La Douma d’État, chambre basse du Parlement russe, a adopté le 13 mai 2026 en deuxième et troisième lectures un texte autorisant le président Vladimir Poutine à déployer les forces armées hors du territoire national pour « protéger » des ressortissants russes faisant l’objet de poursuites à l’étranger. Le vote a été acquis par 381 députés sur 450, sans abstention ni opposition, selon le décompte communiqué par cette chambre.

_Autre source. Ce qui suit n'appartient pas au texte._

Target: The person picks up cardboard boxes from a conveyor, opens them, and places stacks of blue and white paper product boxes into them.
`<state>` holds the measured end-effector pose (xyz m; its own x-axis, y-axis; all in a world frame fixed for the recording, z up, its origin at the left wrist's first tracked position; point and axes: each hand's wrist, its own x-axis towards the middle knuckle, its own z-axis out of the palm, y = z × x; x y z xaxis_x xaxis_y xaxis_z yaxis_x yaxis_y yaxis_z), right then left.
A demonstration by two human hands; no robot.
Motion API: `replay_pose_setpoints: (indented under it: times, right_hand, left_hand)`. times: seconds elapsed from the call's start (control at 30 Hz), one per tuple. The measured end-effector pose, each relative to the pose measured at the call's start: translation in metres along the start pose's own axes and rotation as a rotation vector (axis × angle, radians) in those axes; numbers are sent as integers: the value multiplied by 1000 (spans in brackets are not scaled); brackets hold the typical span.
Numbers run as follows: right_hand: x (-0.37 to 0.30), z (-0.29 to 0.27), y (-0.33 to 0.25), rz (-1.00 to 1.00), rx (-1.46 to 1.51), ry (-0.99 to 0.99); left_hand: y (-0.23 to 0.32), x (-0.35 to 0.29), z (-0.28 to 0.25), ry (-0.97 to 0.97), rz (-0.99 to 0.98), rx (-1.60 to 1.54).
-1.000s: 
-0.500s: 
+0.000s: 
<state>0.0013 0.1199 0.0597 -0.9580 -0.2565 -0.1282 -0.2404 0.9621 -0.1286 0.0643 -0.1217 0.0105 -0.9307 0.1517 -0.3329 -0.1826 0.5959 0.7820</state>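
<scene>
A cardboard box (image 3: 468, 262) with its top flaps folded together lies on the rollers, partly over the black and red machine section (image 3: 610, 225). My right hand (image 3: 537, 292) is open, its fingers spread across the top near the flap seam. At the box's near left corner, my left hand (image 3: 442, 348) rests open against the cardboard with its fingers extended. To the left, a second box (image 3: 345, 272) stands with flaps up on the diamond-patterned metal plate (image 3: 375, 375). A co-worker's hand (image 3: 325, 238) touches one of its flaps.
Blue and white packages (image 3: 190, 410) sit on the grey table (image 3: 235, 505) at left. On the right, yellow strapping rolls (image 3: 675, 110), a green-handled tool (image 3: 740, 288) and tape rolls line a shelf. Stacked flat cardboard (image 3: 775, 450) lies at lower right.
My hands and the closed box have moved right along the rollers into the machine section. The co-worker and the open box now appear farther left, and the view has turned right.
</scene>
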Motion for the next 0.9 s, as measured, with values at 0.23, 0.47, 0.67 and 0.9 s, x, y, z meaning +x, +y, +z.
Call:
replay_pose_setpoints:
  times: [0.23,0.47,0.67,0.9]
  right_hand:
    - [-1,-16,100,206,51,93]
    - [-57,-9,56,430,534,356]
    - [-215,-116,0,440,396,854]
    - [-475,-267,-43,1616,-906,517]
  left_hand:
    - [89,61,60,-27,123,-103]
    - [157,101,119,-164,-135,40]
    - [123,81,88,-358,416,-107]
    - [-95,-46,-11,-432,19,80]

Un cadre légal centré sur les poursuites étrangères

Le texte amende les législations fédérales relatives à la citoyenneté et à la défense. Selon une note explicative publiée par la Douma, le dispositif vise les cas d’arrestation, de détention ou de poursuites pénales engagées contre des citoyens russes par des juridictions étrangères, ou par des organes judiciaires internationaux dont la Russie ne reconnaît pas la compétence — ceux dont l’autorité ne reposerait ni sur un traité ratifié par Moscou ni sur une résolution du Conseil de sécurité des Nations unies adoptée au titre du chapitre VII de la Charte.

L’agence d’État russe TASS précise que cette législation actuelle confère déjà au chef de l’État la faculté de déployer l’armée pour des missions extérieures, mais que ce nouveau texte clarifie et élargit ce pouvoir en y intégrant explicitement la protection contre des procédures judiciaires étrangères. Le bill ne détaille pas les modalités opérationnelles d’une telle intervention militaire.

Des justifications officielles, des inquiétudes occidentales

Le président de la Douma, Viatcheslav Volodine, a déclaré : « La ‘justice’ occidentale s’est transformée en une machine répressive contre ceux qui s’opposent aux décisions imposées par les responsables européens. » Le président de sa commission Défense, Andreï Kartapolov, a pour sa part présenté cette mesure comme une réponse à une « campagne effrénée de russophobie ».

Selon Politico Europe et The Moscow Times, le dépôt initial du texte avait suivi une série d’avertissements émis par les services de renseignement de plusieurs États membres de l’OTAN. Le service fédéral de renseignement allemand (BND) avait évoqué à l’été 2025 un risque de provocations dans les pays baltes selon un schéma comparable à celui de Criméeen 2014. Le service de renseignement militaire néerlandais (MIVD) aurait, de son côté, estimé que Moscou disposerait d’environ un an pour rassembler les forces nécessaires à un conflit régional limité.

Promulgation attendue dans les quinze jours

Le texte a été transmis au Conseil de la Fédération, chambre haute du Parlement russe, avant signature présidentielle. Poutine dispose d’un délai de quatorze jours pour promulguer cette loi, qui entrera en vigueur à la date prévue par ses dispositions finales.